**Exercise**
Repeat the listing below verbatim, without its images.

**Data block**
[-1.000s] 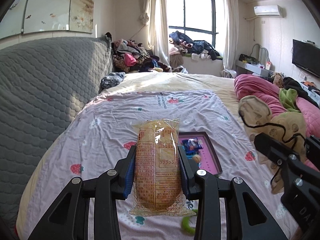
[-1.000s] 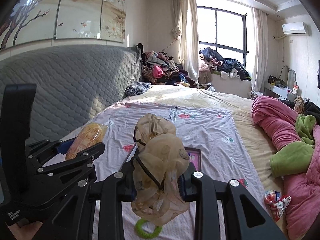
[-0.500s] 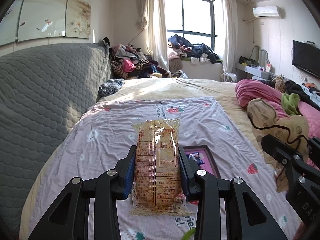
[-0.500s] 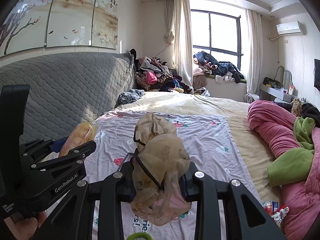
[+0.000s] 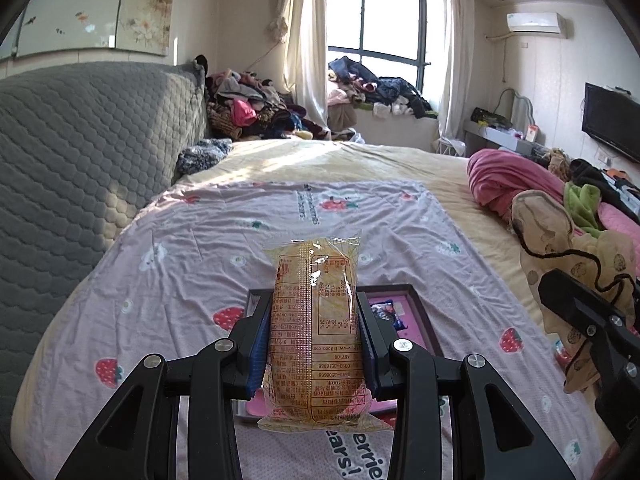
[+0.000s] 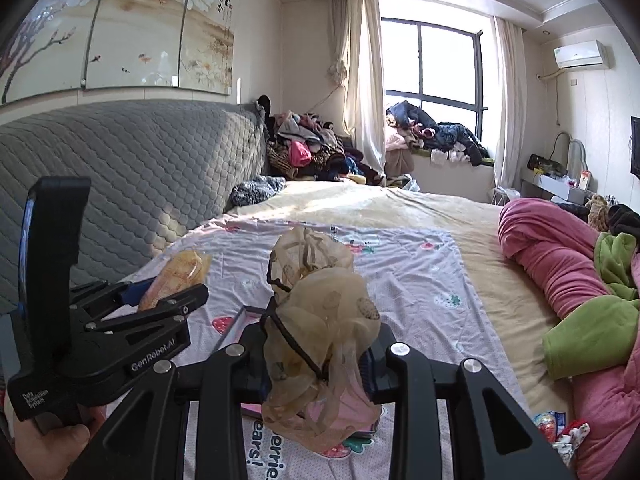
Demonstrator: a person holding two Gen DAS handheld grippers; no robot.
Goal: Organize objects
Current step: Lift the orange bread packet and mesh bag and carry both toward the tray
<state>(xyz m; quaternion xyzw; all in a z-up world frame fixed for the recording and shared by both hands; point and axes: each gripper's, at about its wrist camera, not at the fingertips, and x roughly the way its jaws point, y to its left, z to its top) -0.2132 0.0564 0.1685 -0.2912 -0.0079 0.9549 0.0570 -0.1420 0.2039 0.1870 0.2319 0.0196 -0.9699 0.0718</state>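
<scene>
My left gripper (image 5: pixel 313 300) is shut on a long bread snack in a clear printed wrapper (image 5: pixel 316 360), held lengthwise between the blue pads. Under it, on the strawberry-print sheet, lies a dark-framed tray with a pink floor (image 5: pixel 422 314), mostly hidden by the snack. My right gripper (image 6: pixel 320 336) is shut on a bunched beige sheer fabric piece with black trim (image 6: pixel 320 288), above the same tray (image 6: pixel 234 322). The right wrist view also catches the left gripper (image 6: pixel 160 300) and its snack (image 6: pixel 184 268) at the left.
A small blue wrapped item (image 5: pixel 386 314) lies in the tray. The grey quilted headboard (image 5: pixel 80 152) runs along the left. A rolled pink blanket (image 6: pixel 552 256) and green cloth (image 6: pixel 588 332) lie to the right, with small packets (image 6: pixel 548 422) near them. Clothes are piled by the window.
Both grippers have moved forward over the bed and slightly lower, each keeping its load. The tray has slid under the held items, and the green ring has left both views.
</scene>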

**Response below**
[-1.000s] 
[-1.000s] 
[-0.500s] 
[-0.500s] 
[+0.000s] 
[+0.000s] 
Demonstrator: a person holding two Gen DAS handheld grippers; no robot.
Goal: Organize objects
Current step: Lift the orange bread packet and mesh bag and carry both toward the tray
<state>(xyz m; quaternion xyzw; all in a z-up world frame fixed for the recording and shared by both hands; point and axes: each gripper's, at about its wrist camera, not at the fingertips, and x roughly the way its jaws point, y to its left, z to its top) -0.2132 0.0564 0.1685 -0.2912 -0.0079 0.9549 0.0570 -0.1420 0.2039 0.1870 0.2319 0.0196 -0.9699 0.0718</state>
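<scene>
My left gripper (image 5: pixel 313 300) is shut on a long bread snack in a clear printed wrapper (image 5: pixel 316 360), held lengthwise between the blue pads. Under it, on the strawberry-print sheet, lies a dark-framed tray with a pink floor (image 5: pixel 422 314), mostly hidden by the snack. My right gripper (image 6: pixel 320 336) is shut on a bunched beige sheer fabric piece with black trim (image 6: pixel 320 288), above the same tray (image 6: pixel 234 322). The right wrist view also catches the left gripper (image 6: pixel 160 300) and its snack (image 6: pixel 184 268) at the left.
A small blue wrapped item (image 5: pixel 386 314) lies in the tray. The grey quilted headboard (image 5: pixel 80 152) runs along the left. A rolled pink blanket (image 6: pixel 552 256) and green cloth (image 6: pixel 588 332) lie to the right, with small packets (image 6: pixel 548 422) near them. Clothes are piled by the window.
Both grippers have moved forward over the bed and slightly lower, each keeping its load. The tray has slid under the held items, and the green ring has left both views.
</scene>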

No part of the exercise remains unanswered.